Nope it doesn't. debounce uses settimeout so it doesn't see the function as using the ratom

Pepijn de Vos10:03:56

ratelimit might though, because that also calls the function immediately

p-himik10:03:58

Wait. debounce isn't supposed to monitor the ratom. It's supposed to change that. run! can work on any function, as long as there are other ratoms outside it.

p-himik10:03:05

What code did you come up with?

p-himik11:03:21

I meant something like this:

(run!
  (let [a @my-ratom-a
        b @my-ratom-b]
    (debounced-function a b)))

Pepijn de Vos11:03:50

Ah you want to do (fn [] @ratom (debounce f) while I was doing (debounce (fn [] @ratom))

p-himik11:03:43

Yeah, the latter can't work of course, exactly for the reason you described.

Pepijn de Vos11:03:02

Hm, does reagent have a defined/controllable evaluation order? Say I have

(def a (r/atom {})
(def b (r/track #(foo @a)))
(def c (r/track #(bar @a @b)))
It would be unfortunate if it'd evaluate c first, then b and then c again when a changes.

p-himik11:03:32

When a ratom changes, it marks all its watchers, including reactions and tracks, as dirty. Any dirty reaction will be recomputed when its value is requested. So in the above, c will not use the old value of b - it will recompute it when a is changed.

kennytilton11:03:31

You refer in general to the issue of "glitches". I do not know if it now appears in our Slack history, but a few years ago I posted an example that demonstrated that Reagent is indeed susceptible to "glitches". As you note, this is problematic in that c will transiently take on an inconsistent value, rectified when the second signal retriggers evaluation and c then takes on a value consistent with a as a direct value and via b.

p-himik11:03:44

Note that it might not be the case when you're using reactive functionality outside of a reactive context.
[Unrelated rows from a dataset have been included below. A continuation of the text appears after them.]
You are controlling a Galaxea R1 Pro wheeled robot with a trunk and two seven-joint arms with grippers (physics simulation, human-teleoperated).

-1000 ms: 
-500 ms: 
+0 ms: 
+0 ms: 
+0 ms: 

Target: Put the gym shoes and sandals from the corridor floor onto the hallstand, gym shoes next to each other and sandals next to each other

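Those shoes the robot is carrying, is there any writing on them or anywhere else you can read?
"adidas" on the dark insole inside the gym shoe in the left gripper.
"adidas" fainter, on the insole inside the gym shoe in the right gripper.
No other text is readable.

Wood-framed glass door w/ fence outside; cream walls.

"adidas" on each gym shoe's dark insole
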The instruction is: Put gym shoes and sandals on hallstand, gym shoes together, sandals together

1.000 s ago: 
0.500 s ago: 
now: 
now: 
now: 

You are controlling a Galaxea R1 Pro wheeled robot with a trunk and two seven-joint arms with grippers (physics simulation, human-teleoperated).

People have mentioned before that Reagent is susceptible to such issues - but so far every single piece of code that I've seen that was able to reproduce it was run outside of a reactive context. @U0PUGPSFR I found some of your old messages, and they seem to have used a non-reactive context as well. I.e. there was no view in the end. REPL sessions aren't enough to test Reagent reactivity. You need a proper UI setup for that, with some view component at the end.

kennytilton12:03:46

It sounds as if you are saying the view logic manages to wait in some fashion for the reactive flow to converge on consistent values for the view rendering. That sounds reasonable since the rendering is tightly controlled. But then that means Reagent reactivity is not generally useful, eg for side effects in which XHR requests might be dispatched. I think both re-frame and Matrix demonstrate that a glitch-free reactive system can quite usefully dispatch interesting side effects, which would not be the case with Reagent.